12 Now when Jesus had heard that John was cast into prison, he departed into Galilee;   13 And leaving Nazareth, he came and dwelt in Capernaum, which is upon the sea coast, in the borders of Zabulon and Nephthalim:   14 That it might be fulfilled which was spoken by Esaias the prophet, saying,   15 The land of Zabulon, and the land of Nephthalim, by the way of the sea, beyond Jordan, Galilee of the Gentiles;   16 The people which sat in darkness saw great light; and to them which sat in the region and shadow of death light is sprung up.   17 From that time Jesus began to preach, and to say, Repent: for the kingdom of heaven is at hand.

We have here an account of Christ's preaching in the synagogues of Galilee, for he came into the world to be a Preacher; the great salvation which he wrought out, he himself began to publish (Heb. ii. 3) to show how much his heart was upon it, and ours should be.

Several passages in the other gospels, especially in that of St. John, are supposed, in the order of the story of Christ's life, to intervene between his temptation and his preaching in Galilee. His first appearance after his temptation, was when John Baptist pointed to him, saying, Behold the Lamb of God, John i. 29. After that, he went up to Jerusalem, to the passover (John ii.), discoursed with Nicodemus (John iii.), with the woman of Samaria (John iv.), and then returned into Galilee, and preached there. But Matthew, having had his residence in Galilee, begins his story of Christ's public ministry with his preaching there, which here we have an account of. Observe,

I. The time; When Jesus had heard that John was cast into prison, then he went into Galilee, v. 12. Note, The cry of the saints' sufferings comes up into the ears of the Lord Jesus. If John be cast into prison, Jesus hears it, takes cognizance of it, and steers his course accordingly: he remembers the bonds and afflictions that abide his people. Observe, 1. Christ did not go into the country, till he heard of John's imprisonment; for he must have time given him to prepare the way of the Lord, before the Lord himself appear. Providence wisely ordered it, that John should be eclipsed before Christ shone forth; otherwise the minds of people would have been distracted between the two; one would have said, I am of John, and another, I am of Jesus. John must be Christ's harbinger, but not his rival. The moon and stars are lost when the sun rises. John had done his work by the baptism of repentance, and then he was laid aside. The witnesses were slain when they had finished their testimony, and not before, Rev. xi. 7. 2. He did go into the country as soon as he heard of John's imprisonment; not only to provide for his own safety, knowing that the Pharisees in Judea were as much enemies to him as Herod was to John, but to supply the want of John Baptist, and to build upon the good foundation he had laid.
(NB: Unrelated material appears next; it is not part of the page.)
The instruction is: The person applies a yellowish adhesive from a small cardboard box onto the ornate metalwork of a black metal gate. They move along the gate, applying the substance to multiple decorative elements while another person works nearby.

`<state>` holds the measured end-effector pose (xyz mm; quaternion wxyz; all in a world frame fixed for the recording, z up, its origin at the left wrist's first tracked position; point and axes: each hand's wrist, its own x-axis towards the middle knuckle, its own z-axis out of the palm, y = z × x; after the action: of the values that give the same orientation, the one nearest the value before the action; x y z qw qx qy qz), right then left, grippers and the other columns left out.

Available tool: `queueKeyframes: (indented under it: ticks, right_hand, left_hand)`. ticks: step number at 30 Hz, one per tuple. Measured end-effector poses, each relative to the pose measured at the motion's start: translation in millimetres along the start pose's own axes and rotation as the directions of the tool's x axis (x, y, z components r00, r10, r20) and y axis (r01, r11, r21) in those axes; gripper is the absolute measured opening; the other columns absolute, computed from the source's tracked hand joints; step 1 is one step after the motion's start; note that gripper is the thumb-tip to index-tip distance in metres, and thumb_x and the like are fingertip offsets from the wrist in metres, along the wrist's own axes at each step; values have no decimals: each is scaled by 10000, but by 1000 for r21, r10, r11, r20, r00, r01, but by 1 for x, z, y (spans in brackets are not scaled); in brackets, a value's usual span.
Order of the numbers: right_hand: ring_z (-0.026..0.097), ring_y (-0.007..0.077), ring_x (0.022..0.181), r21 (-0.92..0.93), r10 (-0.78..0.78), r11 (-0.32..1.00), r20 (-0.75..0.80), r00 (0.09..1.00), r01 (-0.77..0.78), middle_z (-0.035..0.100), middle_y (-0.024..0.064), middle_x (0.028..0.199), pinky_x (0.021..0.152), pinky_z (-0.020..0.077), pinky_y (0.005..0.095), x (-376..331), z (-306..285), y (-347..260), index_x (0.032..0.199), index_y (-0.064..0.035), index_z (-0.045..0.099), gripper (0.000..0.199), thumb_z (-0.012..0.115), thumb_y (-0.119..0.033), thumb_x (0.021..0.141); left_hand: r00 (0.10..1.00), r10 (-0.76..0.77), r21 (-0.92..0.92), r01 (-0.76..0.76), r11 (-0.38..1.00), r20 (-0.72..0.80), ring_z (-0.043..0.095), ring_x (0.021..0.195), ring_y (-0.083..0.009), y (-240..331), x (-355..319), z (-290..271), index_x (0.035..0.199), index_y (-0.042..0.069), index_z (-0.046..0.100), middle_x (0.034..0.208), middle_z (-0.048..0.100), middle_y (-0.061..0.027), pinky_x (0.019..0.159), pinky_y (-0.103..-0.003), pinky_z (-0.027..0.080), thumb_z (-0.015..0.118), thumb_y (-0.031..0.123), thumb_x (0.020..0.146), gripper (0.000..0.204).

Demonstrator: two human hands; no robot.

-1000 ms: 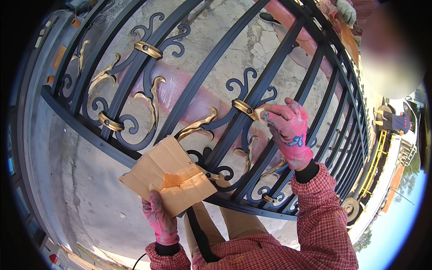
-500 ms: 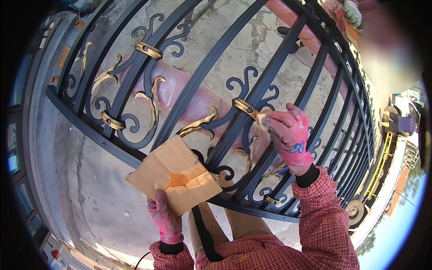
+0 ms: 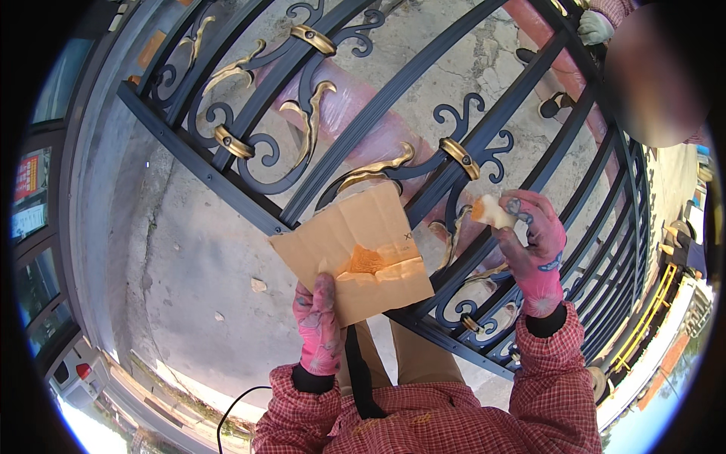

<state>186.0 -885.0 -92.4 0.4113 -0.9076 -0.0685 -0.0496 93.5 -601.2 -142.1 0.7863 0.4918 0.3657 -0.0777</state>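
My left hand (image 3: 318,321), in a pink patterned glove, grips a folded piece of cardboard (image 3: 314,240) by its lower edge, thumb on top. A wet orange-gold paint patch (image 3: 366,262) lies on the cardboard. Between the thumb and fingers of my right hand (image 3: 538,253), gloved the same way, is a small white sponge (image 3: 495,212) with an orange-gold tip. The sponge is held above a dark metal railing (image 3: 386,107), to the right of a gold band (image 3: 460,158). Gold leaf scrolls (image 3: 308,113) decorate the railing; the cardboard hides part of one.
Beneath the bars lies a pinkish plastic-wrapped bundle (image 3: 344,106) on cracked concrete (image 3: 219,280). Another person's gloved hand (image 3: 595,28) shows at the far right, beyond the railing. Glazed doors (image 3: 38,265) line the left side. A vehicle with a yellow ladder (image 3: 650,306) stands at the right.
My right hand has drawn the sponge back from beside the gold band, where it was touching or close. The cardboard has come nearer to the sponge. The whole view has shifted.
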Motion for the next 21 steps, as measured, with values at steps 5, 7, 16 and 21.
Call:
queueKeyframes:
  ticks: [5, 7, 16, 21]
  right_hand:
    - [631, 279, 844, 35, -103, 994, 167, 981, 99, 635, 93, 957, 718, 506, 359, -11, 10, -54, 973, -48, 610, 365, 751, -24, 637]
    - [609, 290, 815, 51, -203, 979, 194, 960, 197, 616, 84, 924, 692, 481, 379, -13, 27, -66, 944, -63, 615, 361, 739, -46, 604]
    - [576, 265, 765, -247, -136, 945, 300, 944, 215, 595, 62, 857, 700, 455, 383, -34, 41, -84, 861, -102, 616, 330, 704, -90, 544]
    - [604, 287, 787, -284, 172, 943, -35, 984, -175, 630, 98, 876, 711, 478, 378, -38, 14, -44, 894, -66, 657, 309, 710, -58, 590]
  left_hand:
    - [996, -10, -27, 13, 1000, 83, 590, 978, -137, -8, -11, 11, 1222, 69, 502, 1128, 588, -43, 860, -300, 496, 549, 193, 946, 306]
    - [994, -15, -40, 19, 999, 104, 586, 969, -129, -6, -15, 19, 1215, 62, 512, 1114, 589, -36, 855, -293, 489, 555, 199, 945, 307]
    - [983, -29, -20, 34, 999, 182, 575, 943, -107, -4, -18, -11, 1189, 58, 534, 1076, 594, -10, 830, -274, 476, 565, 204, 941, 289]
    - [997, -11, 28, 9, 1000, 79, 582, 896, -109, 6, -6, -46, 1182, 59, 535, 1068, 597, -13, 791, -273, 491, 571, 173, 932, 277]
Note, God will not leave himself without witness, nor his church without guides; when he removes one useful instrument, he can raise up another, for he has the residue of the Spirit, and he will do it, if he has work to do. Moses my servant is dead, John is cast into prison; now, therefore, Joshua, arise; Jesus, arise.

II. The place where he preached; in Galilee, a remote part of the country, that lay furthest from Jerusalem, as was there looked upon with contempt, as rude and boorish. The inhabitants of that country were reckoned stout men, fit for soldiers, but not polite men, or fit for scholars. Thither Christ went, there he set up the standard of his gospel; and in this, as in other things, he humbled himself. Observe,

1. The particular city he chose for his residence; not Nazareth, where he had been bred up; no, he left Nazareth; particular notice is taken of that, v. 13. And with good reason did he leave Nazareth; for the men of that city thrust him out from among them, Luke iv. 29. He made them his first, and a very fair, offer of his service, but they rejected him and his doctrine, and were filled with indignation at him and it; and therefore he left Nazareth, and shook off the dust of his feet for a testimony against those there, who would not have him to teach them. Nazareth was the first place that refused Christ, and was therefore refused by him. Note, It is just with God, to take the gospel and the means of grace from those that slight them, and thrust them away. Christ will not stay long where he is not welcome. Unhappy Nazareth! If thou hadst known in this thy day the things that belong to thy peace, how well had it been for thee! But now they are hid from thine eyes.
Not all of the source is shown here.